Читала она совсем не артистично, просто рассказывала, без особого нажима и выражения. Но это придавало стихотворению чеканность и строгость.
Она замолчала. Манефа смотрела на доктора с любопытством и осторожностью — кабы не сбилась. Вася, затронутый болью поэта, вдруг и сам заволновался, и глаза его затосковали.
Забытый Тиша едва плелся. Колеса мягко постукивали в разбитых колеях.
В телеге долго молчали. Заговорила Манефа:
— Нет, не кончилась для вас война, Надежда Игнатьевна. Сколько ночей на одной кровати спим, а я вот столечко о вас не знаю. И седая прядь ваша откуда?
Надя спрыгнула с телеги, одернула юбку, расправила под ремнем гимнастерку. Долго молчала, идя рядом.
Дорога вилась вдоль реки, по травянистым лугам, ждущим своих косарей, и над ними уже струилось марево, летнего утра, переходящего в день. И было так тихо и мирно и так совершенно устроено, и, казалось, никогда больше не будет на земле такого несчастья, как война. Вон какое небо — и голубое, и чистое, и бескрайнее, и глубока даль лугов и полей, и, кажется, даже леса разбежались, подчиняясь светлому потоку пространства. Как хорошо, что есть на земле такие уголки, где не вытоптаны танками луга, не изрыты траншеями, не избиты оспой бомбовых воронок, не иссечены снарядами и снарядными осколками вековые сосны, и не всплывут на реке Великой раздувшиеся трупы убитых.
— Под Москвой прихватило меня морозом, — сказала Надя будто самой себе. — В сорок первом. Страшный рейс. Были мы вместе с мужем. Когда нас разделил взорванный на наших глазах мост, я чуть не умерла. Он остался там… Да, тяжелая была осень… Ну а поседела уже потом… Войны оставалось еще много… Так чьи же стихи?
— Симонова…
— Суркова…
— Чудаки! Некрасова, Николая Алексеевича.
В телеге посмеялись и опять надолго замолчали. Над рекой и лугами звенел жаркий воздух.
— Так что же у вас случилось? Расскажите, Надежда Игнатьевна.
— Печальная история, Манефа… — Надя вздохнула.
— Надежда Игнатьевна, я не знаю, как работали на войне врачи.

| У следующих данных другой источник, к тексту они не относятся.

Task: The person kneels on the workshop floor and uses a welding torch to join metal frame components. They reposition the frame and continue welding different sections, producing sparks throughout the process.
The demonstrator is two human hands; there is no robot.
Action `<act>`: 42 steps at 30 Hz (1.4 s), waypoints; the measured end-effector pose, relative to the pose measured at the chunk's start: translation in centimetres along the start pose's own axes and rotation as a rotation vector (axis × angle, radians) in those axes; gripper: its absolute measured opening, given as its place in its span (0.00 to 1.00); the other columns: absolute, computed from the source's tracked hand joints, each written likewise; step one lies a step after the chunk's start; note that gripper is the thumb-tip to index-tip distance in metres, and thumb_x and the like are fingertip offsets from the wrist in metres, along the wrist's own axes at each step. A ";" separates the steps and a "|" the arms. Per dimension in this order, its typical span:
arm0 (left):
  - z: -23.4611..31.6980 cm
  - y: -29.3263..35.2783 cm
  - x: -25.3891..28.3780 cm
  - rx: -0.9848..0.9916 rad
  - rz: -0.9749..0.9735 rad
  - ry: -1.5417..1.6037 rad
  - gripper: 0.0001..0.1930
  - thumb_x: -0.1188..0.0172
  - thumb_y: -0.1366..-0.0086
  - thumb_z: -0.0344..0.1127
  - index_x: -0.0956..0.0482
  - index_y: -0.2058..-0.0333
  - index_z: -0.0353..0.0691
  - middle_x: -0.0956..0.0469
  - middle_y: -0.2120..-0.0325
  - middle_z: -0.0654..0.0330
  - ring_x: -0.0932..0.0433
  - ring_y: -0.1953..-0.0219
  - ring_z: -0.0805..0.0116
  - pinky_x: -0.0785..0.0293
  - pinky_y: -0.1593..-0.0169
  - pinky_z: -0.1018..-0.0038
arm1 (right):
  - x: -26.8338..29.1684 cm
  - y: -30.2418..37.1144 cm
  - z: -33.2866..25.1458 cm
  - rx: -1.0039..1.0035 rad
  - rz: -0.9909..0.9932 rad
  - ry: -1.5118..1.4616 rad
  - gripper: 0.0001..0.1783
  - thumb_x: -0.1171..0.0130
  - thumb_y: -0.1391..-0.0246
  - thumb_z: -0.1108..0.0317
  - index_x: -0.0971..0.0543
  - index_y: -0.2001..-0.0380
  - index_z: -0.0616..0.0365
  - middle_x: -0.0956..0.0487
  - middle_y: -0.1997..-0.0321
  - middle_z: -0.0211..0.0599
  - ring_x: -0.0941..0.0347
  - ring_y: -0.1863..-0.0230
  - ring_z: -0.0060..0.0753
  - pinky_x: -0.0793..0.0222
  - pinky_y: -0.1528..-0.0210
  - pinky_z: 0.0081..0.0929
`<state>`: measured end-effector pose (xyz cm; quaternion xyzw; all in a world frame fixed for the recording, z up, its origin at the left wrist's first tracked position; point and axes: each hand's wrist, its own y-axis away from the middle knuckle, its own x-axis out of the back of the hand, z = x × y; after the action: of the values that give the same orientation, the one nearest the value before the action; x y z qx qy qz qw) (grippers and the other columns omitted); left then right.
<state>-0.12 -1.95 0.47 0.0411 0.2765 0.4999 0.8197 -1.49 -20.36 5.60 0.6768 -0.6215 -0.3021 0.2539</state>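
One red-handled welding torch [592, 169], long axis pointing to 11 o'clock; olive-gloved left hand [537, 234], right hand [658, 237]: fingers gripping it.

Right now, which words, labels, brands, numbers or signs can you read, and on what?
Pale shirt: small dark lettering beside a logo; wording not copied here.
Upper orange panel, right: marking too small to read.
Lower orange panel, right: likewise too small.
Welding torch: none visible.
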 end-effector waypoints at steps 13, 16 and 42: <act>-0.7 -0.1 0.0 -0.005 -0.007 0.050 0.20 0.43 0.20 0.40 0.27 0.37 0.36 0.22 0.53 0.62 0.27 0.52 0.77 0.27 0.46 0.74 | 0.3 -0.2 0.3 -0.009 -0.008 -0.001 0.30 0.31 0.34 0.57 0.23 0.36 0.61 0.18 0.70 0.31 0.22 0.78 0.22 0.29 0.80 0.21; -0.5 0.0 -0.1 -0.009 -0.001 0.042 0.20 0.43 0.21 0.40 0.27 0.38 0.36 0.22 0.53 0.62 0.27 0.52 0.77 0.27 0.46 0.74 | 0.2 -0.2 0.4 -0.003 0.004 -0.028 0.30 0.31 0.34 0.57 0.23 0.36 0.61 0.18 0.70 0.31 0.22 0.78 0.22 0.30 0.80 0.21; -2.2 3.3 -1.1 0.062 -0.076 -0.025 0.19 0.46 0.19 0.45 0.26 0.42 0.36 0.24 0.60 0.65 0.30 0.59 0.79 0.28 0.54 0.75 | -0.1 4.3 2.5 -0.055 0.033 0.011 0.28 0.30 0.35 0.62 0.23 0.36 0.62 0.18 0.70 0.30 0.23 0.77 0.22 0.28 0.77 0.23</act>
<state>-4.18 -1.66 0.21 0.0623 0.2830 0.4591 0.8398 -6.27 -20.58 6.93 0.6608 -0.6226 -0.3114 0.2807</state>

— Ну что ж… — Надя задумалась. — Работали мы вместе с мужем, Иваном Мартемьяновичем. Фамилия его Жогин. Да… Это был страшный день… К вечеру того дня пошли раненые с пулевыми ранениями. А это верный признак: на передовой с утра начался ближний бой. Было это северо-восточнее Смоленска. Работы было столько и напряжение было такое, что я перестала ощущать сама себя. Раны, каких только не было! Я оперировала конечности, Жогин делал черепные операции. После анатомички живое, теплое тело всегда вызывало у меня дрожь в руках, робость. А тут вдруг все это прошло — и робость и дрожь, — и я даже почувствовала какой-то интерес, любопытство к тому, что делала. На какое-то время исчезли те, чьи конечности резала, секла, ампутировала. Кровь, раздробленные кости, изувеченные суставы — все это шло мимо чувств, иначе я не смогла бы ничего этого сделать.
«Или я отупела, выложилась вконец и сейчас свалюсь, — думала я, зашивая огромную рану на левом бедре рослого красноармейца с осунувшимся, землистым лицом и лихорадочно блестевшими глазами, — или схожу с ума…»
Но я не свалилась, не сошла с ума ни в этот день, ни в ту ночь, что пришла после него. Я лишь присаживалась, чтобы проглотить бутерброд и выпить стакан кофе, и снова шла к операционному столу.
Ночью, когда что-то случилось с движком и в операционной погас свет, я, едва присев, тотчас уснула, услышав лишь, как тонко звякнул упавший на пол скальпель. И когда вспыхнувший свет разбудил меня, я увидела склонившееся над мной лицо Жогина, бледное и худое. Может, потому и бледное и худое, что, как всегда, было чисто выбрито. Под очками вместо глаз глубоченные черные провалы.
«Я боялась, что сойду с ума», — сказала я ему, рассказав, что со мной произошло.
«Да, Малышка, — ответил он, — от этого можно сойти с ума. Но мы — врачи. То, что случилось с тобой, это прекрасно: ты стала профессиональным хирургом».
Надя замолчала. То, что было потом, трудно укладывалось в сознании.